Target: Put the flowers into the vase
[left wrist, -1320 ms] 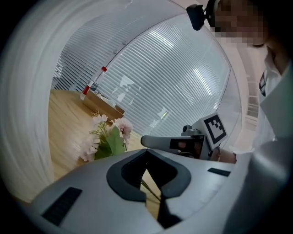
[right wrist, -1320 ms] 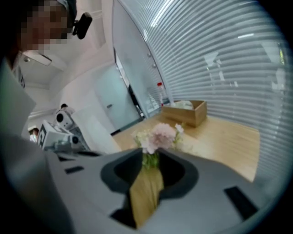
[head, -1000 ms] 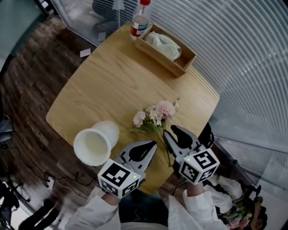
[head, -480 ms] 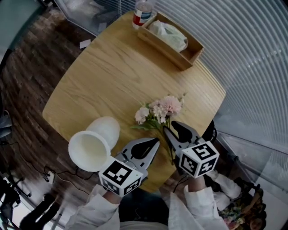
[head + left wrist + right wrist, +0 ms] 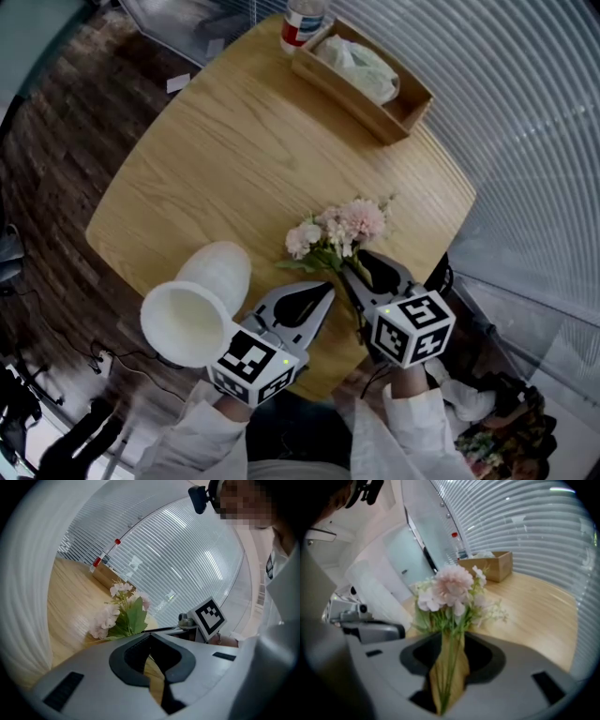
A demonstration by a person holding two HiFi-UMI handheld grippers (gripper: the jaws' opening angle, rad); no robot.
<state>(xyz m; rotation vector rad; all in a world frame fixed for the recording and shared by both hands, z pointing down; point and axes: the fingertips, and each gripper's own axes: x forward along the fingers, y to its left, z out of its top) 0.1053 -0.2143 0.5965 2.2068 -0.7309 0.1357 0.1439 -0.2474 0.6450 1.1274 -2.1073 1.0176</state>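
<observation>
A small bunch of pink and white flowers (image 5: pixel 337 230) lies on the round wooden table (image 5: pixel 234 150) near its front edge. My right gripper (image 5: pixel 362 270) is tilted down over the green stems. Its jaws are opening, and the stems run between them with table showing on both sides (image 5: pixel 450 637). The blooms (image 5: pixel 450 588) stand just past the fingertips. The white vase (image 5: pixel 192 314) stands by the table's edge, left of my left gripper (image 5: pixel 323 291). Its wall (image 5: pixel 28 597) fills the left of the left gripper view. The left jaws meet at their tips (image 5: pixel 150 634) with nothing between them.
A wooden box (image 5: pixel 370 80) holding a crumpled bag sits at the table's far side, with a red-labelled bottle (image 5: pixel 302 23) beside it. A ribbed glass wall (image 5: pixel 525 141) runs along the right. Dark wood floor with cables (image 5: pixel 56 309) lies to the left.
My right gripper has come down over the flower stems and its jaws have spread wider. The left gripper and the vase have stayed in place.
</observation>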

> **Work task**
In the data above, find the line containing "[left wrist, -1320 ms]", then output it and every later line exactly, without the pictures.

> **Answer for the task**
[left wrist, -1320 ms] 
[right wrist, -1320 ms] 
[head, -1000 ms] 
[head, -480 ms] 
[head + left wrist + right wrist, +0 ms] 
A demonstration by a person holding two HiFi-UMI handheld grippers (gripper: the jaws' opening angle, rad); no robot.
<state>(xyz m; rotation vector rad; all in a world frame fixed for the recording and shared by both hands, z pointing down; point and axes: the fingertips, and each gripper's own axes: x forward along the fingers, y to its left, z out of its top) 0.1053 -0.2143 0.5965 2.2068 -0.7309 0.1357 0.1439 -0.2474 0.6450 1.1274 -2.1073 1.0176</state>
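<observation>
A small bunch of pink and white flowers (image 5: pixel 337 230) lies on the round wooden table (image 5: pixel 234 150) near its front edge. My right gripper (image 5: pixel 362 270) is tilted down over the green stems. Its jaws are opening, and the stems run between them with table showing on both sides (image 5: pixel 450 637). The blooms (image 5: pixel 450 588) stand just past the fingertips. The white vase (image 5: pixel 192 314) stands by the table's edge, left of my left gripper (image 5: pixel 323 291). Its wall (image 5: pixel 28 597) fills the left of the left gripper view. The left jaws meet at their tips (image 5: pixel 150 634) with nothing between them.
A wooden box (image 5: pixel 370 80) holding a crumpled bag sits at the table's far side, with a red-labelled bottle (image 5: pixel 302 23) beside it. A ribbed glass wall (image 5: pixel 525 141) runs along the right. Dark wood floor with cables (image 5: pixel 56 309) lies to the left.
My right gripper has come down over the flower stems and its jaws have spread wider. The left gripper and the vase have stayed in place.
</observation>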

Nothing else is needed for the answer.